Predicted relative astrometric positions for HD 112863 B (left) and HD 206505 B (right) from orbital fits using the radial velocity and HGCA data relative to their host stars in right ascension (Δα* = Δα cos δ) and declination (Δδ). The blue star represents the primary star, and the gray star shows the position of the detected companion relative to the host star in the epoch of the first direct detection of each companion (2021.3 and 2019.6 for HD 112863 B and HD 206505 B respectively.) The contour lines represent the positions to 1, 2, and 3 σ predicted positions of each companion calculated for the time of the first direct observations of each target.

Using the radial velocities and the astrometric accelerations from the HGCA, we perform orbit fits to indicate the predicted relative astrometric position of both companions. in Fig. D.1 we show the predicted positions for both HD 112863 and HD 206505 relative to their host stars in right ascension (Δα* = Δα cos δ) and declination (Δδ) using the orvara orbit-fitting package, with the measured companion positions shown by the overplotted gray stars. Relative astrometric positions indicate whether a companion can be directly detected with imaging given its projected separation between the host star and the companion itself. The 1, 2, and 3σ contour levels of the predicted positions of each companion are plotted from a full orbit fit using just the radial velocities and the HGCA astrometry. The astrometric predictions are shown for the epoch in which each companion was then subsequently directly imaged with VLT/SPHERE to visually compare the prior predictions to the direct detections. The measured positions of both companions from direct imaging observations agree well with the predicted positions from the orbit fitting.

Appendix E Spectroscopic analysis

For both HD 112863 and HD 206505, it was important to ensure that the radial velocity measurements were induced by the presence of the brown dwarf companions and not by stellar activity nor other unseen planetary companions.
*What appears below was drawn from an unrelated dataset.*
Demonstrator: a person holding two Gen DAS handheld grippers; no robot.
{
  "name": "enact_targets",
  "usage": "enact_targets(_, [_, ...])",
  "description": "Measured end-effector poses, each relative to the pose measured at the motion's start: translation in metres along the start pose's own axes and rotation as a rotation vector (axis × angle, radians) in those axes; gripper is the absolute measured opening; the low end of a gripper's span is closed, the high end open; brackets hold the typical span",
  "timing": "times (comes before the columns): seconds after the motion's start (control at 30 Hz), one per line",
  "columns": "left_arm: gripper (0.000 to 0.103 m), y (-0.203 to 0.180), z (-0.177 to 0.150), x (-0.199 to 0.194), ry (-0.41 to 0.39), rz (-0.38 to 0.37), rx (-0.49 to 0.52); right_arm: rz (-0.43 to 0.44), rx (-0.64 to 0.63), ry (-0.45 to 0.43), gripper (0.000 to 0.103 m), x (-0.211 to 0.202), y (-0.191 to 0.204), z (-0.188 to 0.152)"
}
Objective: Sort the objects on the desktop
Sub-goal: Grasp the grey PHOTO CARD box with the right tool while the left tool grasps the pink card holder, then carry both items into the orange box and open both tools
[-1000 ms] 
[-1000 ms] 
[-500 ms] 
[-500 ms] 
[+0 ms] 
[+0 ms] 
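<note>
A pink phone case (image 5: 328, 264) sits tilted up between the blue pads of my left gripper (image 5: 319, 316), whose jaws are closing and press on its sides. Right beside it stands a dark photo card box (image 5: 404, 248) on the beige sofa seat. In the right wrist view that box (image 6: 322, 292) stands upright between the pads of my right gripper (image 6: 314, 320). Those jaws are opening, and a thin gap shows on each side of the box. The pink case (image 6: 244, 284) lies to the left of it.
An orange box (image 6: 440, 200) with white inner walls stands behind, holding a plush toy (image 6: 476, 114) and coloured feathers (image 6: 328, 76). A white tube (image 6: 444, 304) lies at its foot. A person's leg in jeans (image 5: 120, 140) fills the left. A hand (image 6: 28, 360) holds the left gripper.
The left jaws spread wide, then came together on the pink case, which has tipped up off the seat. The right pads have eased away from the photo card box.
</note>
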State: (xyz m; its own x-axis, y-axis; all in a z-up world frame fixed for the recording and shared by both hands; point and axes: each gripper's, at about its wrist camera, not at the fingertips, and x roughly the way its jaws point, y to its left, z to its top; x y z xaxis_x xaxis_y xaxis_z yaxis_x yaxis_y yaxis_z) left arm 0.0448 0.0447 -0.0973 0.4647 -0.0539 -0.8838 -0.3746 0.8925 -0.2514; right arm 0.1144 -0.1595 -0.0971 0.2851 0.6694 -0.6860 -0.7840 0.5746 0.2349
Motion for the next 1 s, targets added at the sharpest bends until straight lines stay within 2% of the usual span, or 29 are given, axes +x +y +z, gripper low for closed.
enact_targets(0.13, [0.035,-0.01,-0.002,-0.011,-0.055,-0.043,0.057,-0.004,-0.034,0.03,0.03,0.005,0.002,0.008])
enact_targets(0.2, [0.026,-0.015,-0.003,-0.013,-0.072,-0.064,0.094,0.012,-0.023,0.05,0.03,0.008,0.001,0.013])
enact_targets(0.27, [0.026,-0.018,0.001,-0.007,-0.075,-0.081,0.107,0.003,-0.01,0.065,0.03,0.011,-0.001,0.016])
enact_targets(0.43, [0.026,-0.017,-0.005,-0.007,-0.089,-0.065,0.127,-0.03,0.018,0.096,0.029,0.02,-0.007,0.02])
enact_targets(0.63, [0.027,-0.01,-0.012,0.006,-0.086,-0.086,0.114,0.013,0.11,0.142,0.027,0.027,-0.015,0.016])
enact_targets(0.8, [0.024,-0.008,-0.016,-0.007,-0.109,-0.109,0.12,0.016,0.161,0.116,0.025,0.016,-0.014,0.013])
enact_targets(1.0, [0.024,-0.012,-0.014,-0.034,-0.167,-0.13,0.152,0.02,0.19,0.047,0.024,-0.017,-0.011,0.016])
Therefore, we carried out additional analyses of the spectroscopic stellar activity and radial velocity data.

E.1 Stellar activity indicators

To rule out any stellar activity of the host star that could mimic the expected radial velocity of the brown dwarf companions, we carried out an analysis of the CCF bisector and the Hα chro-mospheric activity indicator for both systems. In Figs. E.1, E.2, E.3, and E.4, we show the measured stellar activity indicator as a function of time with the corresponding generalized Lomb-Scargle periodograms (Zechmeister & Kürster 2009) as well as the computed analytical false-alarm probabilities (FAPs), which were obtained following the methodology of Baluev (2008). Any periodic signals with a FAP lower than 0.1% are considered significant. We computed the 1% and the 0.1% FAP for both systems and did not see any significant signals in either the CCF bisector or the Hα chromospheric index. This supports the evidence that the long-term variation seen in the radial velocity data is due to acceleration from a companion rather than any activity effect of the host star.

E.2 Radial velocity

We show the periodograms for the radial velocity residuals for both HD 112863 and HD 206505 in Fig. E.5. These correspond to the residuals after the RVs induced by the brown dwarf companions have been fitted and removed, as shown in Figs. 2 and 3. As seen in Fig. E.5, there are no significant RV signals in the residuals beyond a 1% FAP, and therefore we concluded that there are no additional planetary companions in either system.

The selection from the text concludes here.